ShopX To Introduce Voice Assistance As It Eyes Bigger Chunk of E-Retail
You're reading Entrepreneur India, an international franchise of Entrepreneur Media.
ShopX, an e-commerce start-up that connects small Indian retailers to both suppliers and customers, aims to bring voice-assisted navigation on its mobile application, as it attempts to dive deeper into what it thinks is a $100 billion space.
“The app is going to talk to you in your regional language and guide you about what to do next,” said Amit Sharma, co-founder and chief executive officer at ShopX.
In an interview with Entrepreneur India, Sharma talked about the need to build products that could be used by everyone, especially those who are often not taken into account by the big e-retailers as their target audience.
“E-commerce in India is not ‘everyone’ commerce. And in many ways, it is elitist commerce, it works for some people. But for most other people, there are significant barriers, which prevents them from participating in the modern economy,” he said.
Bengaluru-based ShopX claims it currently works with 150,000 retailers across the country.
While the total value of transactions on the platform is slated to breach the billion dollar mark this year, Sharma said they expected the number to grow manifold to $20 billion annually in the next five to six years.
“Technology Is For Everyone”
For ShopX, the idea is to make tech-based commerce easier for people, in turn, quashing the belief that those in smaller towns would not use technology if given a chance.
When designing tech for people outside of metropolitan cities, one cannot apply their learning from developed markets such as the US and Europe, according to Sharma. It must be designed keeping this very different audience in mind.
“One of our learnings has been that if you design it well, really care about the details and pay attention to detail in your product and technology design, then everybody can use technology,” he said.
Retailers who have signed up on the ShopX platform use the mobile application 20 times per month on average.
The platform can currently be used in four different Indian languages, with more in the pipeline. “One of the early lessons we had is that most of India is not comfortable buying (when information is) in English,” Sharma explained.
Apart from language localization, the company has also focused on the wildly varying consumption patterns in any Indian city, claiming that these patterns sometimes change within as little as 100 meters.
“How do you build a retail model in such a reality?” asked Sharma.
The company’s in-house tech allows it to show different offerings of products sitting in the same city but in different localities; sometimes even across streets.
Leveraging Tech To Find Solutions
The focus on voice assistance comes from two ideas, said Sharma.
“A lot of people in India are increasingly using voice to interact with systems,” he said, explaining how voice adds to the convenience of the customer.
However, the strata that this feature would really help is the one that doesn’t know how to read and write, according to Sharma. “The comfort with reading and writing is low for a lot of people... I think that for the masses, voice is just a far more intuitive way to interact.”
Voice-assisted navigation aside, the company possesses tech that pulls out multiple data points from a photograph.
“Using a single picture, you know the exact location of the store, you have digital coordinates, you know how big the store is, you know what stock keeping units he carries, what is his classification and many other things,” Sharma said.
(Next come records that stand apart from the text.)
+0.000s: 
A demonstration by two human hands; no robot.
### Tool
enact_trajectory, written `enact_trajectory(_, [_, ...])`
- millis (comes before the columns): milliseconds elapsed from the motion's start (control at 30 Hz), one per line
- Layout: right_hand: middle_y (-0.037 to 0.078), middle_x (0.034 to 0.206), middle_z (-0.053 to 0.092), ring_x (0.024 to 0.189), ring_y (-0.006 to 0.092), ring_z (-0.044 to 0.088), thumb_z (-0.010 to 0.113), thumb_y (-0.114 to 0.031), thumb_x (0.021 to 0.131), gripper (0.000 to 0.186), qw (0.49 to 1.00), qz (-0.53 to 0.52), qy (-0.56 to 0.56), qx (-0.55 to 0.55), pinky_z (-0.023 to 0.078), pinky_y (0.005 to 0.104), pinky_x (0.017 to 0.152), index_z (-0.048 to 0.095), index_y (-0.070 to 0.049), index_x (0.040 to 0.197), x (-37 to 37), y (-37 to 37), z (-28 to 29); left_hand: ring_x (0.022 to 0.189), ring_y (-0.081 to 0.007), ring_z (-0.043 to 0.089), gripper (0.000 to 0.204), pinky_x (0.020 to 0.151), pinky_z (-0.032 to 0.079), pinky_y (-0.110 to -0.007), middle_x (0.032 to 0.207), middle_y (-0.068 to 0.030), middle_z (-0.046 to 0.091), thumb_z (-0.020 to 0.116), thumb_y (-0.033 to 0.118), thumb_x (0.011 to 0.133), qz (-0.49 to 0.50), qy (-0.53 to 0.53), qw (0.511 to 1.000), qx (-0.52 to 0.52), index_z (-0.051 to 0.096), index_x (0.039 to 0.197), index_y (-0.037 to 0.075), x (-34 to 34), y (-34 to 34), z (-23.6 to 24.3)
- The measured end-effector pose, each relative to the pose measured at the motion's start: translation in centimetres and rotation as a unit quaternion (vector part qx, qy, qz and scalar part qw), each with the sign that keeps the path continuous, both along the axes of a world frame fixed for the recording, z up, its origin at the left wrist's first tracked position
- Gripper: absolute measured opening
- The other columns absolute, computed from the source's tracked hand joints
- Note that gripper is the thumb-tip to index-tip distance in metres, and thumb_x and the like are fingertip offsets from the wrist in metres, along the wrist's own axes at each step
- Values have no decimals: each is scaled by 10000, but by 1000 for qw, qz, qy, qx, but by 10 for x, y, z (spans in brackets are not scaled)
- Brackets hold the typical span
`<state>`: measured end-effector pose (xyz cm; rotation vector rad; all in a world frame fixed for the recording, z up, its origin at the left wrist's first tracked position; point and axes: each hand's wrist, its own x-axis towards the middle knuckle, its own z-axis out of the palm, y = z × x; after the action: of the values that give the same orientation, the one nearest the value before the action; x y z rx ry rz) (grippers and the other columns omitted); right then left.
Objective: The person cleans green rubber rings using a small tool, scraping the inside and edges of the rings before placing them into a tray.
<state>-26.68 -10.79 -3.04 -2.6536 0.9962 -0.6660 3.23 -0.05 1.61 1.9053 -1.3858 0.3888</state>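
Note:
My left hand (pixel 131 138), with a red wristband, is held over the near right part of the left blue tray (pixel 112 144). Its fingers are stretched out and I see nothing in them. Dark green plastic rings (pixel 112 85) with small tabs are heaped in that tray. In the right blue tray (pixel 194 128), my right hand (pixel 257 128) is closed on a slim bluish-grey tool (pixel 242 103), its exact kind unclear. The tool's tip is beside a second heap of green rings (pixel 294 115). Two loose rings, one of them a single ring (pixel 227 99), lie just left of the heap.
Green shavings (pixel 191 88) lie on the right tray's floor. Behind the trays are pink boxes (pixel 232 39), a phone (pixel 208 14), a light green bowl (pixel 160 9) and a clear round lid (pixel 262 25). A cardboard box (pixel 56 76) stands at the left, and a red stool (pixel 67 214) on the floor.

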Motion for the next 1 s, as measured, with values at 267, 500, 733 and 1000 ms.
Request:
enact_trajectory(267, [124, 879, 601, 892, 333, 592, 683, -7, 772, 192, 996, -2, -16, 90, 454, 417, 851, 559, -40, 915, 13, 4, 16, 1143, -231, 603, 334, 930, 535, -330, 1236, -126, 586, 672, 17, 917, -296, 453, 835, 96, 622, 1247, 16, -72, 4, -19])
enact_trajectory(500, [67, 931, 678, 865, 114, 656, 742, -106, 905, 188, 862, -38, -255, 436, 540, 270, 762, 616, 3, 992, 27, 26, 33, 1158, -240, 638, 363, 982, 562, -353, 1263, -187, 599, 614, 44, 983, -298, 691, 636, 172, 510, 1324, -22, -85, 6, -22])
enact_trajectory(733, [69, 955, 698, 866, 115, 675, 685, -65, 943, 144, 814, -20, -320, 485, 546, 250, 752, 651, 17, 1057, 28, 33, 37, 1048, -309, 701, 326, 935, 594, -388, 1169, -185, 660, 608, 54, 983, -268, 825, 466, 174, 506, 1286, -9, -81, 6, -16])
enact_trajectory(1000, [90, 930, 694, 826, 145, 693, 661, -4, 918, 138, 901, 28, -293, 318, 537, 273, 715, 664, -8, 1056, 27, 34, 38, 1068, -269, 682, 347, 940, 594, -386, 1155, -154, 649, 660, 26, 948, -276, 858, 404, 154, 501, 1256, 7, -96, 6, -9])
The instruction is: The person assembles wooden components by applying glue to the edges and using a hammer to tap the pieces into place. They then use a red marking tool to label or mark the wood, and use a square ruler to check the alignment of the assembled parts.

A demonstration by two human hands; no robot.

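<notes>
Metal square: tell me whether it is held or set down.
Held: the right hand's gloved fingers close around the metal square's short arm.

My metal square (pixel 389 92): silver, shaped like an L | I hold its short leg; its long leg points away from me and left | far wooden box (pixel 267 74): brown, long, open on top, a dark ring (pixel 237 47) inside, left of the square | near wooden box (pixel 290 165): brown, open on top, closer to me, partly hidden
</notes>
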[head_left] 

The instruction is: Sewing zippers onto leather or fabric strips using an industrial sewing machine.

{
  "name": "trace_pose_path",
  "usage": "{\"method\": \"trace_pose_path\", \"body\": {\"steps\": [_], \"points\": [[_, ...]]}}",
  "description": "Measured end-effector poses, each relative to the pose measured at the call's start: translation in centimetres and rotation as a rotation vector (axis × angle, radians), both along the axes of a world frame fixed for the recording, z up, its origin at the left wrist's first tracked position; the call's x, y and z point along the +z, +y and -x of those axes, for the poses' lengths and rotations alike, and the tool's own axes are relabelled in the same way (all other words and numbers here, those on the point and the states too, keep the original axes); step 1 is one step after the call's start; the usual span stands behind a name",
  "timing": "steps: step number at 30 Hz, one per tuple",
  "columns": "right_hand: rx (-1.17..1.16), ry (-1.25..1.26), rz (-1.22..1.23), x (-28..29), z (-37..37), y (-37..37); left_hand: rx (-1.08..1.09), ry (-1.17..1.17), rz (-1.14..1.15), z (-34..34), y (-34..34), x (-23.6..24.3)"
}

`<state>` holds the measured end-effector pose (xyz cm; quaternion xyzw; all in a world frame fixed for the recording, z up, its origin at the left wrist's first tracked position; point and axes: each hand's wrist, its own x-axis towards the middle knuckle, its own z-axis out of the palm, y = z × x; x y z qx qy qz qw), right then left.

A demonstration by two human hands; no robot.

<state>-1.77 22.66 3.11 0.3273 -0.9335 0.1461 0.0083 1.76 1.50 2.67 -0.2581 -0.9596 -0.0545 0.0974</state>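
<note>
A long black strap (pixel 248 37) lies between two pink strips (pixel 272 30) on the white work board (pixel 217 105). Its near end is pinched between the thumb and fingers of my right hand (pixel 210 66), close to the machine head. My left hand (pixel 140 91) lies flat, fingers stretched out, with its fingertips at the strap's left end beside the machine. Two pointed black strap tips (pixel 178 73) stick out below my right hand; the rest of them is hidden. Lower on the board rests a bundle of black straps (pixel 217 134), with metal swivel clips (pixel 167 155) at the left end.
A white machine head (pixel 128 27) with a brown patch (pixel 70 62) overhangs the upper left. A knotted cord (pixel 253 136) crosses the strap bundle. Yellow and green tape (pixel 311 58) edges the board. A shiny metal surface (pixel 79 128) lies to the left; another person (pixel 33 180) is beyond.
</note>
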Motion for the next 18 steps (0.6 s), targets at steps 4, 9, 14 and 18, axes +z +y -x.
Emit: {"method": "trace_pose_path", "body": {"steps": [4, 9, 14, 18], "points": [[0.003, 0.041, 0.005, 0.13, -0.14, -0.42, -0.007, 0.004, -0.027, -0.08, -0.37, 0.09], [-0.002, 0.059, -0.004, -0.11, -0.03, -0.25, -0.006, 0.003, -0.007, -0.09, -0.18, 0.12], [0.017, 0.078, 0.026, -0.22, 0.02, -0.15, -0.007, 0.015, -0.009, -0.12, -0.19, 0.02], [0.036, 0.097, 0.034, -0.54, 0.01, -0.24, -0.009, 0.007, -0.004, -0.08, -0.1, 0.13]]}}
ShopX uses this data for smarter profiling.
Nearly all of the company’s tech is built in-house.
“That's why the largest team in ShopX is product engineering...about 30 per cent of our workforce is in product engineering, AI (artificial intelligence), ML (machine learning), data analytics,” he added.
Profitability Not Elusive
At a time when there have been calls across the world for start-ups wildly chasing rapid growth in topline numbers and burning cash without any regard for profitability, ShopX says it is different.
Sharma claims ShopX is already profitable when one considers gross margins without taking into account freight costs. “Even at a completely fully loaded variable cost basis, we are almost close to profitability.”
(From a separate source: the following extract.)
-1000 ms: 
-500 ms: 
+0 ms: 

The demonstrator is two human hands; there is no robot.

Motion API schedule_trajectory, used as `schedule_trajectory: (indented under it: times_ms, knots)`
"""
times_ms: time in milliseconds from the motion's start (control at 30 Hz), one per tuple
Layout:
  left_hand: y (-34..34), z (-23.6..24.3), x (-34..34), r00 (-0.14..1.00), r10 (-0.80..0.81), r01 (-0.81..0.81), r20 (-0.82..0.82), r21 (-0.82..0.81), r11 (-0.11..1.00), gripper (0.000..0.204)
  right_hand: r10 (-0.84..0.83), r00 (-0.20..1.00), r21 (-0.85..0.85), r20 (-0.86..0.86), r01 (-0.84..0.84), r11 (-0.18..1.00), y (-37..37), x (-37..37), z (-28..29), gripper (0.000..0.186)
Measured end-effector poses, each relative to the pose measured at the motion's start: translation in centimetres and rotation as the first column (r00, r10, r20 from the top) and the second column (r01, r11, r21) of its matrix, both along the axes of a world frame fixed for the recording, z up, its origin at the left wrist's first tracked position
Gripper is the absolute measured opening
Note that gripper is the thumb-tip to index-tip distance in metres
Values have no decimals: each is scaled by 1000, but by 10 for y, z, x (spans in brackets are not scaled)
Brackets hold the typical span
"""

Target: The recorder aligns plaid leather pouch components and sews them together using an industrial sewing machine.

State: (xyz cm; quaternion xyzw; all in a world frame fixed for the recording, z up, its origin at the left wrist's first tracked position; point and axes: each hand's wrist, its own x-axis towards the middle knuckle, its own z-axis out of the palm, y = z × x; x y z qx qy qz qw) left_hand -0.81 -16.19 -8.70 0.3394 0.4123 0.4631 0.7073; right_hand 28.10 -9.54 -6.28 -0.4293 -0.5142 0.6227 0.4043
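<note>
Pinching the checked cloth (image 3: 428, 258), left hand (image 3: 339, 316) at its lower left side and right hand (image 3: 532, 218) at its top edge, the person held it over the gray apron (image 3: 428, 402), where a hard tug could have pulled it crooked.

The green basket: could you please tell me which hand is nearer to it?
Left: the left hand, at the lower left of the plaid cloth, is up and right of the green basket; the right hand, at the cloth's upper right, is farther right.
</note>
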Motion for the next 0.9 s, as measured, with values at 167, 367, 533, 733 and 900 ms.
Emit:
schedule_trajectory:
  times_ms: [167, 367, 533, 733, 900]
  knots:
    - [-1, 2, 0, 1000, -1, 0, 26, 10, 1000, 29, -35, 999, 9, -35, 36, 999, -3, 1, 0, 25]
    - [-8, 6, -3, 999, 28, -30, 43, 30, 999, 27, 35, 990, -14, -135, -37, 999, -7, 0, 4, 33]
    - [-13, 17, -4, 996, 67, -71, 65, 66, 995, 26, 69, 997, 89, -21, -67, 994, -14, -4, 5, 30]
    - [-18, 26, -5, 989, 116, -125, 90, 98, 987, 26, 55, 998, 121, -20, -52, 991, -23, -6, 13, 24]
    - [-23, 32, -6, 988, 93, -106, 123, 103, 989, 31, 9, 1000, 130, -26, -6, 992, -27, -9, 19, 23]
This was one of the key challenges the company faced: balancing scale with fundamentals. But Sharma believes they have done well in that regard.
Infosys co-founder Nandan Nilekani was one of the early backers of the start-up and Sharma believes that has also helped in inculcating principles that help them find a balance.
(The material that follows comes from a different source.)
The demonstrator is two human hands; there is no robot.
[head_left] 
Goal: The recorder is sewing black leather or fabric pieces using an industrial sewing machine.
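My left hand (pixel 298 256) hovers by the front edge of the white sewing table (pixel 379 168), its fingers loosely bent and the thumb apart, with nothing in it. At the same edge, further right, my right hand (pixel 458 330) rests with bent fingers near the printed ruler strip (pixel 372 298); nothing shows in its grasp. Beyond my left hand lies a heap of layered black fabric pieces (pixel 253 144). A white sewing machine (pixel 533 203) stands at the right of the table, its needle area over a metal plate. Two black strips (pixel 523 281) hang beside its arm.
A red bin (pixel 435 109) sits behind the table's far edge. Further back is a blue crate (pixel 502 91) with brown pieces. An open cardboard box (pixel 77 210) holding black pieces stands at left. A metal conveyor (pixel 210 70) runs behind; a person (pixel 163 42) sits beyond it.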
While there are several dimensions to its expansion plans including geographical and network expansion, an interesting new feature ShopX is exploring is digitization of credit for both B2B (business to business) and B2C (business to consumer).
“Our research shows that 60 per cent of our Kirana (local retail) stores offer some credit to their consumers,” said Sharma.
“You can use the same ShopX platform and provide a multitude of benefits to a retailer. And that's really what we're driving,” he added.
According to him, the platform was built with a global design in mind and since the void they are filling is not limited to India alone, expanding abroad is certainly on the cards. “It's too early; there's a lot of work to be done in India but we are looking at markets like Indonesia for some initial pilots maybe next year,” he said.